Inventiva receives positive opinion on orphan drug designation in the European Union for IVA337 - a treatment for Systemic Sclerosis (SSc)
With few approved drugs available in SSc, this approach could significantly improve the treatment options in the future
Dijon, France, November 3, 2014 - Inventiva, a drug discovery company that focuses on therapeutic approaches involving transcription factors and epigenetic targets, today announces that the Committee for Orphan Medicinal Products (COMP) at the European Medicines Agency (EMA) has given a positive opinion on the designation of IVA337 as an orphan medicinal product.
IVA337 is Inventiva’s lead clinical candidate for the treatment of Systemic Sclerosis (SSc).
This positive COMP opinion is a key milestone in our clinical development plan for IVA337,” said Pierre Broqua, chief scientific officer and co-founder of Inventiva. “Our clinical candidate acts on several components of fibrosis to deliver a unique therapeutic approach to SSc patients.”
“This favorable opinion reflects the quality of Inventiva’s drug discovery programs and strong capabilities in fibrosis research,” said Jean-Louis Junien, Inventiva’s science advisor. “We are looking forward to entering into a phase 2a proof of concept clinical trial in 2015.”
“IVA337 has strong potential for becoming a breakthrough therapeutic option for SSc patients,” said Professor Yannick Allanore, professor of rheumatology, University Paris Descartes and INSERM U1016, who is collaborating with Inventiva on this exciting project.

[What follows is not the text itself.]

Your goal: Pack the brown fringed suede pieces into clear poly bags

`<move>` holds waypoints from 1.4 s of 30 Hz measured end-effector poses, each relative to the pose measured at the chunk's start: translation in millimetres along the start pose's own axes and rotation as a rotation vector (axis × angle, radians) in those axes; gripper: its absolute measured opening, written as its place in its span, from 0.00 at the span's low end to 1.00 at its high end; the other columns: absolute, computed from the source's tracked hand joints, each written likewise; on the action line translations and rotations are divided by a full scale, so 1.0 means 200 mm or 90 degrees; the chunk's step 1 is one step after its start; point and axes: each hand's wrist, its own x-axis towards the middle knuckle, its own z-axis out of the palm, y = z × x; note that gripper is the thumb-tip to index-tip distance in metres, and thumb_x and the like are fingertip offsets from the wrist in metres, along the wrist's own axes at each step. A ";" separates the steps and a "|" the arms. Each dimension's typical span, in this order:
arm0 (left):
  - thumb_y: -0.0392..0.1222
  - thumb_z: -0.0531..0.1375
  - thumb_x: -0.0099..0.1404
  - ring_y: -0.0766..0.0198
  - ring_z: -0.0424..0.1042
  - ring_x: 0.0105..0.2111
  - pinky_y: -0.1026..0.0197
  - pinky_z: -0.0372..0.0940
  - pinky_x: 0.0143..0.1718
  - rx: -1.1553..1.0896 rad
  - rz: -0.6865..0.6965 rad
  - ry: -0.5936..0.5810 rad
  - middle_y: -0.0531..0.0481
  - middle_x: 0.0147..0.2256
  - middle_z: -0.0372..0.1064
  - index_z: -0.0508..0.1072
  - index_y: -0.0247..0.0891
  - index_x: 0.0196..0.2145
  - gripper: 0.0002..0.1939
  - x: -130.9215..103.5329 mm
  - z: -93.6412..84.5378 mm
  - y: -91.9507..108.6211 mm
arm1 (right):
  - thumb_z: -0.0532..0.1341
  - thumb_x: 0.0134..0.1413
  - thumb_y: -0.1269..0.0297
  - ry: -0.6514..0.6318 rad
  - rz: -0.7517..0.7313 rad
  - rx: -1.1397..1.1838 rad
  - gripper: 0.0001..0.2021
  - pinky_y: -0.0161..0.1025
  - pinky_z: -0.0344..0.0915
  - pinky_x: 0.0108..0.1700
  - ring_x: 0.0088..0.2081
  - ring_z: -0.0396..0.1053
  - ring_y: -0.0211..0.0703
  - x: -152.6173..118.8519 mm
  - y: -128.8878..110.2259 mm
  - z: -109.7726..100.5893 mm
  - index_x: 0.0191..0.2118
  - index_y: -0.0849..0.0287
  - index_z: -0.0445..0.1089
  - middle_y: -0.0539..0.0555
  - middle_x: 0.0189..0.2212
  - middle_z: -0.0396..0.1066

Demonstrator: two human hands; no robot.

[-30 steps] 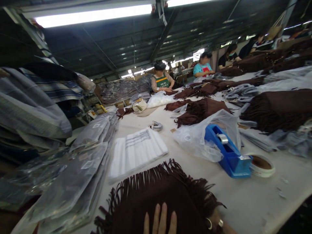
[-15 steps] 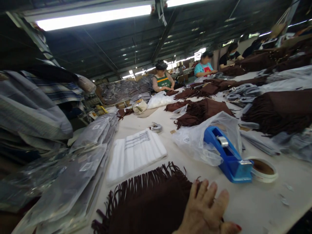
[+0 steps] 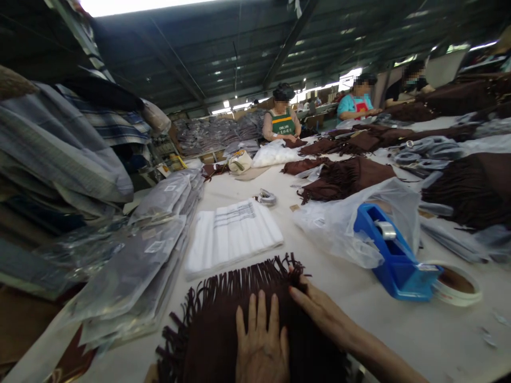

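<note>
A dark brown fringed scarf (image 3: 215, 335) lies folded on the table in front of me, its fringe pointing away. My left hand (image 3: 261, 343) rests flat on the middle of the scarf, fingers stretched out. At the scarf's far right corner, my right hand (image 3: 313, 300) pinches the edge by the fringe, thumb on top. Just beyond the fringe is a folded white cloth with grey stripes (image 3: 235, 234). A blue tape dispenser (image 3: 393, 260) stands to the right, partly against a clear plastic bag (image 3: 339, 229).
Bagged grey items (image 3: 131, 266) are stacked at the left. A wide tape roll (image 3: 457, 284) lies beside the dispenser. More brown scarves (image 3: 351, 178) cover the far right of the table. Co-workers (image 3: 281, 119) work across it. Hanging cloths (image 3: 75, 143) fill the left side.
My left hand has moved left from the scarf's right edge onto its middle. My right hand has come into view and taken hold of the far right corner. The view has shifted slightly.
</note>
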 end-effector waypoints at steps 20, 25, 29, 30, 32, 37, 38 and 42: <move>0.40 0.47 0.64 0.58 0.63 0.54 0.53 0.56 0.58 -0.457 -0.434 -0.004 0.43 0.51 0.67 0.69 0.37 0.50 0.20 -0.02 -0.28 -0.35 | 0.47 0.58 0.60 0.199 -0.250 -0.293 0.22 0.58 0.59 0.51 0.53 0.62 0.57 -0.06 -0.10 0.48 0.53 0.65 0.65 0.63 0.51 0.67; 0.36 0.50 0.58 0.53 0.66 0.47 0.49 0.58 0.53 -0.219 -0.598 -0.110 0.40 0.42 0.70 0.71 0.33 0.42 0.16 -0.33 -0.34 -0.80 | 0.47 0.54 0.73 0.197 -0.370 -0.305 0.18 0.62 0.58 0.49 0.57 0.55 0.63 -0.07 -0.12 0.42 0.40 0.54 0.73 0.60 0.49 0.69; 0.36 0.55 0.54 0.58 0.69 0.41 0.58 0.62 0.46 -0.221 -0.643 -0.212 0.44 0.38 0.70 0.70 0.34 0.38 0.13 -0.46 -0.36 -0.90 | 0.47 0.49 0.80 0.200 -0.439 -0.311 0.20 0.64 0.60 0.45 0.62 0.42 0.68 -0.06 -0.12 0.39 0.36 0.55 0.74 0.64 0.47 0.69; 0.37 0.57 0.53 0.59 0.70 0.39 0.60 0.63 0.43 -0.222 -0.653 -0.237 0.45 0.36 0.71 0.70 0.34 0.37 0.13 -0.46 -0.35 -0.90 | 0.47 0.49 0.80 0.199 -0.440 -0.310 0.21 0.65 0.60 0.45 0.63 0.41 0.68 -0.06 -0.12 0.39 0.36 0.55 0.74 0.64 0.47 0.69; 0.37 0.59 0.50 0.60 0.70 0.34 0.62 0.62 0.37 -0.223 -0.676 -0.284 0.48 0.31 0.71 0.69 0.34 0.38 0.15 -0.44 -0.34 -0.89 | 0.47 0.49 0.80 0.194 -0.436 -0.308 0.21 0.65 0.60 0.45 0.63 0.41 0.68 -0.06 -0.12 0.39 0.36 0.55 0.74 0.64 0.47 0.69; 0.34 0.59 0.51 0.62 0.71 0.30 0.65 0.60 0.31 -0.219 -0.732 -0.360 0.51 0.28 0.71 0.67 0.35 0.38 0.14 -0.44 -0.39 -0.90 | 0.48 0.50 0.80 0.188 -0.444 -0.319 0.20 0.65 0.62 0.44 0.62 0.44 0.70 -0.07 -0.11 0.39 0.37 0.57 0.74 0.65 0.47 0.69; 0.33 0.57 0.52 0.62 0.72 0.32 0.65 0.60 0.32 -0.207 -0.747 -0.366 0.50 0.29 0.72 0.66 0.34 0.40 0.15 -0.47 -0.43 -0.91 | 0.48 0.49 0.80 0.187 -0.451 -0.322 0.20 0.65 0.62 0.43 0.61 0.44 0.70 -0.07 -0.11 0.39 0.37 0.57 0.74 0.66 0.47 0.69; 0.31 0.55 0.56 0.52 0.68 0.46 0.55 0.60 0.44 -0.100 -0.779 -0.369 0.38 0.45 0.69 0.56 0.30 0.56 0.28 -0.59 -0.59 -0.86 | 0.48 0.47 0.82 0.189 -0.461 -0.325 0.21 0.66 0.64 0.41 0.60 0.46 0.72 -0.06 -0.13 0.37 0.35 0.58 0.75 0.67 0.46 0.69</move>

IVA337 is a patent protected NCE (New Chemical Entity) that has previously demonstrated good tolerability, safety and efficacy in phase 1 and 2 studies in an unrelated indication. IVA337 has been investigated in several preclinical models of fibrotic disorders and reverses established skin fibrosis in curative settings.
Systemic sclerosis (SSc), or scleroderma is a connective tissue disease of autoimmune origin. It is a life-threatening orphan disease with severe physical and psychosocial consequences. Among case-specific connective tissue diseases, SSc is considered to have the highest frequency of mortality. Due to its severity, SSc presents a tremendous medical challenge in terms of prognosis and the health burden. There is currently no cure for this debilitating disease.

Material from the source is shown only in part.